Отец и сын переглянулись, но ответа ни у кого не нашлось.

– Ждите… пока не надоест! – Салтан махнул рукой. – Три дня – мало, три месяца – много. Пока припасы не кончатся. Если не вернемся – просите о помощи Понтарха, он вас назад домой сумеет доставить. Только за нами вслед не ходите. – Он строго посмотрел на Елену, потом на Трофима. – Где мы не управимся, вам не по силам будет помочь. Такое мое вам царское слово!

– Правь бог тебе путь, государь!

Кормщики поклонились на прощание, отец и сын по очереди обнялись с Еленой и тронулись, не оглядываясь, в глубину леса. Елена смотрела им вслед, утирая белым шелковым платочком слезы…

Царь оглянулся. В том нарядном платье, в каком сидела на последнем пиру: нижнее золотистого цветочного атласа, верхнее – бледно-лиловой парчи, с золотыми узорами и оплечьем, расшитым жемчугом, яхонтами и аметистами, с широкими рукавами с разрезами от самого плеча, – Елена казалась дивным цветком, драгоценным украшением, невесть кем оброненном на этом диком берегу. Сердце защемило: только встретились, и снова он ее покидает в одиночестве! Салтан еще раз махнул рукой – я вернусь! – и поспешил догнать сына. Если Гвидона жажда вновь увидеть собственную жену неудержимо гнала вперед, то Салтану те же чувства спутывали ноги.
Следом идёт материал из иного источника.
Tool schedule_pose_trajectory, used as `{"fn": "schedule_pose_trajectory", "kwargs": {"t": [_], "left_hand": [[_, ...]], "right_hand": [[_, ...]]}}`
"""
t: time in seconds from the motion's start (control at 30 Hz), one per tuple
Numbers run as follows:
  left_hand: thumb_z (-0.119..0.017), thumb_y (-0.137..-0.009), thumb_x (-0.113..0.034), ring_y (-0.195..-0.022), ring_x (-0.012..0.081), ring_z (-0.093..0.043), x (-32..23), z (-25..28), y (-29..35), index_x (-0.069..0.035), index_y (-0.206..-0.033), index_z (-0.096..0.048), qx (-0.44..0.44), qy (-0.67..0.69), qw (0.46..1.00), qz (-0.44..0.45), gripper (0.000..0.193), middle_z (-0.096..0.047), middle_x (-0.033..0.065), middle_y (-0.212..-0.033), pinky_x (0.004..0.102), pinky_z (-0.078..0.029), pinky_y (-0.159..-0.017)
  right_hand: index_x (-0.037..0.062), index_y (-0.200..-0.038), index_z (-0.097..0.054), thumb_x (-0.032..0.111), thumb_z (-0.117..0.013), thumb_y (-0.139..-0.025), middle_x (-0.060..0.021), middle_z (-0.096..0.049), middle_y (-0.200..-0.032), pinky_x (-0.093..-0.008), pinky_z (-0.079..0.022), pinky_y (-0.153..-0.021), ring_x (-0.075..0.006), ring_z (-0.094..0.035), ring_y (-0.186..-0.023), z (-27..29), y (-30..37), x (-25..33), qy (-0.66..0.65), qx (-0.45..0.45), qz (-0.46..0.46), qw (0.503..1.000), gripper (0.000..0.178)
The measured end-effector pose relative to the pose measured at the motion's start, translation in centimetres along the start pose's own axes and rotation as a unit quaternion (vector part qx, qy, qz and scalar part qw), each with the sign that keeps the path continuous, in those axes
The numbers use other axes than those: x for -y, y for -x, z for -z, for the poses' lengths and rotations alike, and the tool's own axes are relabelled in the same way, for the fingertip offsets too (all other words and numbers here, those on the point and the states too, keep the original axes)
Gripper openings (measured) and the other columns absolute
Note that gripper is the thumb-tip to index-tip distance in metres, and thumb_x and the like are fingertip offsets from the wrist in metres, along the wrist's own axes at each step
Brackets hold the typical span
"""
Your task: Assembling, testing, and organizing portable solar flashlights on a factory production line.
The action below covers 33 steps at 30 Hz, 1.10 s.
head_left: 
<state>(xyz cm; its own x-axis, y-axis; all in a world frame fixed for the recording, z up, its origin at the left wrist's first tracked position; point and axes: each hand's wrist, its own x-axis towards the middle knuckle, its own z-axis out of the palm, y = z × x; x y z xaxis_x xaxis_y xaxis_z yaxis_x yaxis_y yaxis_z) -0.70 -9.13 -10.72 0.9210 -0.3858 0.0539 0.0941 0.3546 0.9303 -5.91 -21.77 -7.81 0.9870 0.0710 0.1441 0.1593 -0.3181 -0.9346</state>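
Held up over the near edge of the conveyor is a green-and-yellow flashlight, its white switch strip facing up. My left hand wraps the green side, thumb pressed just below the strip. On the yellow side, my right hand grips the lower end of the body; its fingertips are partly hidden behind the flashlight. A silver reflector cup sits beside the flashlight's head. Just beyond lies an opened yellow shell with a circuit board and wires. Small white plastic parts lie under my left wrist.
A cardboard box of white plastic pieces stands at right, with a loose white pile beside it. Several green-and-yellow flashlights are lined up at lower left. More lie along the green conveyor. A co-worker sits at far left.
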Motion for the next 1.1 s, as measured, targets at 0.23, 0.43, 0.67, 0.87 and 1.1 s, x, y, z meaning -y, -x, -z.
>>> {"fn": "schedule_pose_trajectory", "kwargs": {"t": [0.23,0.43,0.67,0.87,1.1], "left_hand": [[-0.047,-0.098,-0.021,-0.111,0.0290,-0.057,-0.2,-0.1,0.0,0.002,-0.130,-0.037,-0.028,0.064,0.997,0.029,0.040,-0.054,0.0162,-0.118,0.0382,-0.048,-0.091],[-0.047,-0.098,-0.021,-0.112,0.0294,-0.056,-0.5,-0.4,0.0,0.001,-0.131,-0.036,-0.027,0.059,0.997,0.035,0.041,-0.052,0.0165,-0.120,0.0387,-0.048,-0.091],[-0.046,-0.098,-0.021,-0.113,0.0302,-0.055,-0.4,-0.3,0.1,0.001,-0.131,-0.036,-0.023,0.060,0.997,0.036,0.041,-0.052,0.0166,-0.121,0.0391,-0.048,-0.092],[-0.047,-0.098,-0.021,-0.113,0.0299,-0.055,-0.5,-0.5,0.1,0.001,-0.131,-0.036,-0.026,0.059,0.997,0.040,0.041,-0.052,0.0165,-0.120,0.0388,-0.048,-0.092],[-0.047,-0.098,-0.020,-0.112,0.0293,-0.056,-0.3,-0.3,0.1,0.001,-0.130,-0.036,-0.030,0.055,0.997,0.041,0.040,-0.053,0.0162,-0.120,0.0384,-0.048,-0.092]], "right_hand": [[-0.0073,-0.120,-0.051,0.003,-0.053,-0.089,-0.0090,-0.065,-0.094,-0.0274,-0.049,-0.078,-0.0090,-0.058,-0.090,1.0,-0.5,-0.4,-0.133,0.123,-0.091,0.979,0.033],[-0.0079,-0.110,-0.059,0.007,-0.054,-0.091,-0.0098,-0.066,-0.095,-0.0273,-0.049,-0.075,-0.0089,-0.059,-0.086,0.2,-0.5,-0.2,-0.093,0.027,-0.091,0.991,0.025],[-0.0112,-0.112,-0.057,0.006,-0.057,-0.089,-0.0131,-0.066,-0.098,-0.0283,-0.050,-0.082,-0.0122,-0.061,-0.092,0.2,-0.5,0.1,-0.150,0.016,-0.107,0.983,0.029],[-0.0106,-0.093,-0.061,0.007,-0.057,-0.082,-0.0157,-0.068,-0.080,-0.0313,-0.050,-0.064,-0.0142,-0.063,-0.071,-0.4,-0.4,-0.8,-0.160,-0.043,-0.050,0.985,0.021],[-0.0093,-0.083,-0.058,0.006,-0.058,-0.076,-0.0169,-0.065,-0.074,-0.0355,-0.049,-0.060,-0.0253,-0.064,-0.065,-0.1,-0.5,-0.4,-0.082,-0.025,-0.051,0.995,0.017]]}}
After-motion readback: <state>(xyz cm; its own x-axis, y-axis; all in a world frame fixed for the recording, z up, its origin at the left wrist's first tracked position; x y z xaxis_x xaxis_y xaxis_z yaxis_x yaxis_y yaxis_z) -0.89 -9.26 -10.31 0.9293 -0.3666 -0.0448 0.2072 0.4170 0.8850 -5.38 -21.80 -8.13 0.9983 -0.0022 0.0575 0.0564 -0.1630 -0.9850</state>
Первые шагов сто шли молча: Гвидон смотрел под ноги, выискивая новые куски скорлупы, Салтан оглядывал лес по сторонам. Чаща была густой и совершенно дикой: громоздился бурелом, давно упавшие стволы заросли мхом. Хорошо, что подлесок был невелик и состоял больше из черничника и папоротника, а не кустов и травы по грудь, как бывает близ низких болотистых мест.

Вот Гвидон наклонился и подобрал еще один сверкающий в лесном полумраке кусочек. Обернулся и показал отцу.

– Где вы для белки золотые орехи-то брали? – Салтан взял кусочек в руку и повертел.

– Мы брали! Ей обычные орехи возили корзинами, с любой лещины. А как она в лапки возьмет, разгрызет – скорлупа золотой делается, а ядрышко – изумрудным. Сыскался бы где такой умелец, чтобы изумруды в золотые орехи сажать и закрывать, будто так и было!